What to work on =>
The response must consist of each line in the listing that has the word "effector" in it.

Records for the task =>

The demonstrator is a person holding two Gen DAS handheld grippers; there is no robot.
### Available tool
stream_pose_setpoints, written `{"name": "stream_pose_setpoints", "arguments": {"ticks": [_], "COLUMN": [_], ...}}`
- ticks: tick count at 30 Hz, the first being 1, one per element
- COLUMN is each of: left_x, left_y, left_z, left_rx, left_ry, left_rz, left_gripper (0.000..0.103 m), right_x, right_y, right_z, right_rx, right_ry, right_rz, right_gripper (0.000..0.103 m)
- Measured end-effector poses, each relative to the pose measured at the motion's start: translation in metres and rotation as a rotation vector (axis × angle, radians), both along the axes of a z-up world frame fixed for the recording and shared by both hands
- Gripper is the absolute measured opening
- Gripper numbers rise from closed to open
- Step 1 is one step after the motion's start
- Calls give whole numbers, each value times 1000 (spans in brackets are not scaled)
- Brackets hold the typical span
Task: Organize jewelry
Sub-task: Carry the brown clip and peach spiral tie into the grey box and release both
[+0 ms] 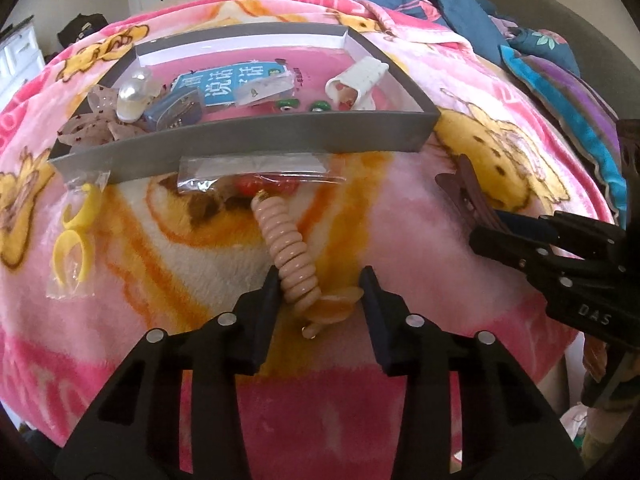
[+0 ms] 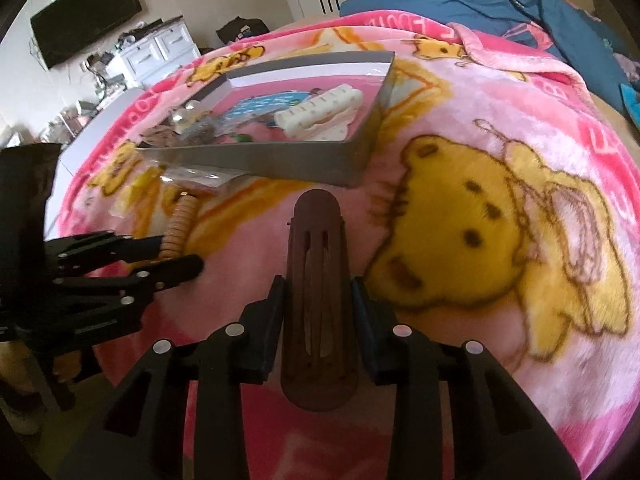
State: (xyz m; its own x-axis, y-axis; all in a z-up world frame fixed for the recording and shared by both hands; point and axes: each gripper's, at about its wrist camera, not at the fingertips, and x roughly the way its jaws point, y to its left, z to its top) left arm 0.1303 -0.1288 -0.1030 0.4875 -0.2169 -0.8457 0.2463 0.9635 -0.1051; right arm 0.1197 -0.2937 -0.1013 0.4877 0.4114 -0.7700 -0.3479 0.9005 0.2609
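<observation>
**Two grippers straddling loose hair accessories before a gray tray**

A pink cartoon-print blanket (image 1: 420, 216) carries everything. A shallow gray tray (image 1: 256, 140) lies toward its far side, already holding a white claw clip (image 1: 356, 78), a pearl piece (image 1: 134, 94) and packets. Along the tray's near wall lie a clear packet (image 1: 256, 176) and, toward the blanket's left edge, bagged yellow rings (image 1: 74, 240).

The brown hair clip (image 2: 318, 300) lies with its long axis pointing toward the tray's near wall, between the fingers of the right gripper (image 2: 318, 296). The jaws are close to its sides; whether they are pressing it cannot be told.

The spiral hair tie (image 1: 292, 252) runs away toward the tray from the left gripper (image 1: 320, 284), whose spread, unclenched jaws straddle its near end, the left finger beside the coil. Each arm is nearest its own item; the tray lies straight ahead of both.
</observation>
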Motion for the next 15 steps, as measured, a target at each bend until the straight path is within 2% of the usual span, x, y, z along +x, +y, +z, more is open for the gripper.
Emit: {"name": "stream_pose_setpoints", "arguments": {"ticks": [8, 15], "left_x": [-16, -32], "left_y": [21, 49], "left_z": [16, 29], "left_rx": [-69, -74], "left_ry": [10, -12], "left_rz": [-13, 14], "left_gripper": [28, 28], "right_x": [-21, -27], "right_y": [13, 33], "right_z": [17, 35], "right_rx": [44, 50], "right_ry": [-19, -43], "right_rz": [12, 42], "right_gripper": [32, 32]}}
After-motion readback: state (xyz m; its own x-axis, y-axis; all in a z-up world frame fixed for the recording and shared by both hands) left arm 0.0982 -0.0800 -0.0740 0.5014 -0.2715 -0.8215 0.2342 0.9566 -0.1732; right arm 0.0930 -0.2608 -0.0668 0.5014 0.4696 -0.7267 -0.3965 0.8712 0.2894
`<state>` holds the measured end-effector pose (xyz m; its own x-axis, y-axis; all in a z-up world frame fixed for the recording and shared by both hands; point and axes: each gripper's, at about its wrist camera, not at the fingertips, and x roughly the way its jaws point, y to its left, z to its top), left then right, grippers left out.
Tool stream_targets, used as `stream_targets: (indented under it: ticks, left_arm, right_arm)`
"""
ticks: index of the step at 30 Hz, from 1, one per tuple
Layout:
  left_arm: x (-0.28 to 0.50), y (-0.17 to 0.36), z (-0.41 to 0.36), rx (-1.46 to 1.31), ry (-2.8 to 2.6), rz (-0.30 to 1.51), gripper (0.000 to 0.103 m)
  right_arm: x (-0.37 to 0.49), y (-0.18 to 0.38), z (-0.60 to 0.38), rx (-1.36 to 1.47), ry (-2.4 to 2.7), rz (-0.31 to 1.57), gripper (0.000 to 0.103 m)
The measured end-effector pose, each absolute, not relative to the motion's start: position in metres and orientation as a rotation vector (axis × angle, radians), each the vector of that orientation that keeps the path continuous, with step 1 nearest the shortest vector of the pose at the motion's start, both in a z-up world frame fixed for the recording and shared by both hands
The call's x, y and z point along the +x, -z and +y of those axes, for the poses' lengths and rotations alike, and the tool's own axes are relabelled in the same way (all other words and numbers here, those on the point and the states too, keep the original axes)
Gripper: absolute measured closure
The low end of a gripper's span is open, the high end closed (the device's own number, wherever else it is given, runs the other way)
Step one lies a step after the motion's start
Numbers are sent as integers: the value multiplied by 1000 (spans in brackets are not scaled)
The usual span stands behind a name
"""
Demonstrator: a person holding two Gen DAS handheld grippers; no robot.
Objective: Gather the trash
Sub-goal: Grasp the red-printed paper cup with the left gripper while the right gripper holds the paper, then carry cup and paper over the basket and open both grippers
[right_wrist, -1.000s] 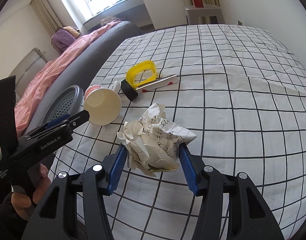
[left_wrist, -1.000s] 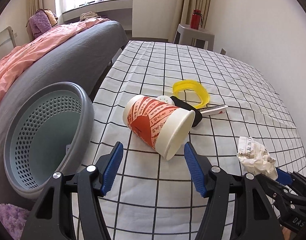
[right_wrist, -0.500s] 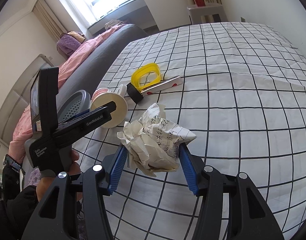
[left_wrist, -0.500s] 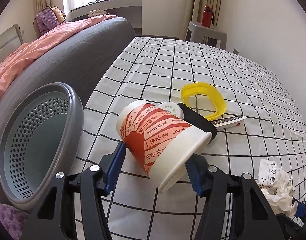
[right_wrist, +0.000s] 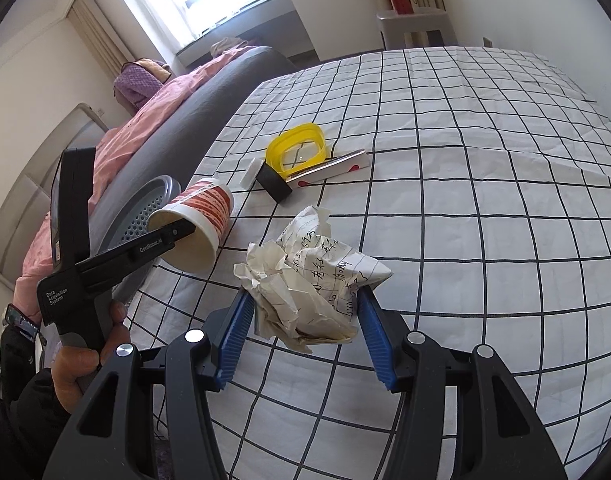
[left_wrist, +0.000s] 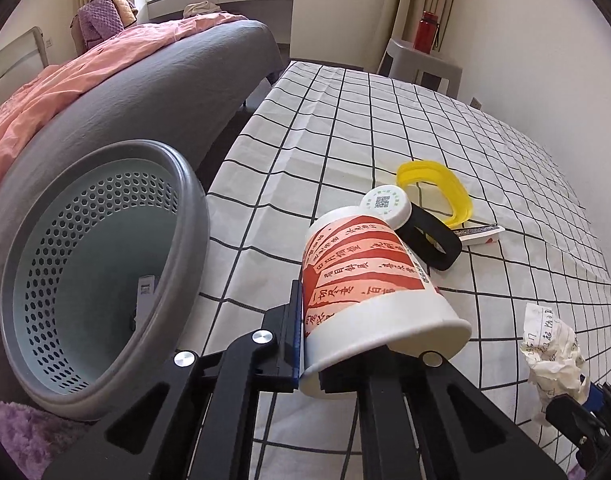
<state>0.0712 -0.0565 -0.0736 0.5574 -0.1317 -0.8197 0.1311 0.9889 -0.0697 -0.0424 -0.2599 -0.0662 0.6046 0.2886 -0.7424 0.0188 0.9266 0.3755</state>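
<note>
Left gripper (left_wrist: 311,340) beside basket rim (left_wrist: 193,216)

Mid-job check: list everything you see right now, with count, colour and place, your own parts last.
paper cup: 1, red and white, on its side, wall pinched in left gripper
crumpled paper: 1, white, in right gripper
basket: 1, grey, left of checked sheet
yellow ring: 1, mid-sheet
black band: 1, beside ring
white cap: 1, behind cup
bottle: 1, red, on far stool
left gripper: shut on cup
right gripper: holding paper

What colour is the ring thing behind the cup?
Bright yellow ring; it shows best in the right wrist view.
</note>
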Motion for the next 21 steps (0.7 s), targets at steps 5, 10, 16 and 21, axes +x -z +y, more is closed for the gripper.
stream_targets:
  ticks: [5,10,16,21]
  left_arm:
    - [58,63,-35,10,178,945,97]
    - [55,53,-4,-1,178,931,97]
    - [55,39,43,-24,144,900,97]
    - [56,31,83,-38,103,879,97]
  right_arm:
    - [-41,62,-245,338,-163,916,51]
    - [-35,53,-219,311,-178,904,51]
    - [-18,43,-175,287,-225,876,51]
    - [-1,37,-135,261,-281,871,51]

Answer space =>
- Measured end-effector poses, each relative to the pose measured at the motion's start: translation in metres and rotation as a rotation vector (axis × angle, radians), both along the axes of a z-up world frame fixed for the recording and shared by both hands
`<state>` holds the measured end-effector pose (xyz m; its own x-axis, y-axis; all in a z-up world frame fixed for the recording and shared by both hands; point and axes: each gripper's, at about its wrist camera, not at the fingertips, and x roughly the way its jaws point, y to its left, z to its top), left then right, grippers left out.
The measured end-effector pose, each absolute, not relative to the motion's start: position in metres and orientation as a rotation vector (axis × angle, radians), each the vector of that orientation that keeps the path continuous, with step 1 nearest the shortest vector of the pose at the motion's start, both in a z-up world frame fixed for the recording and shared by both hands

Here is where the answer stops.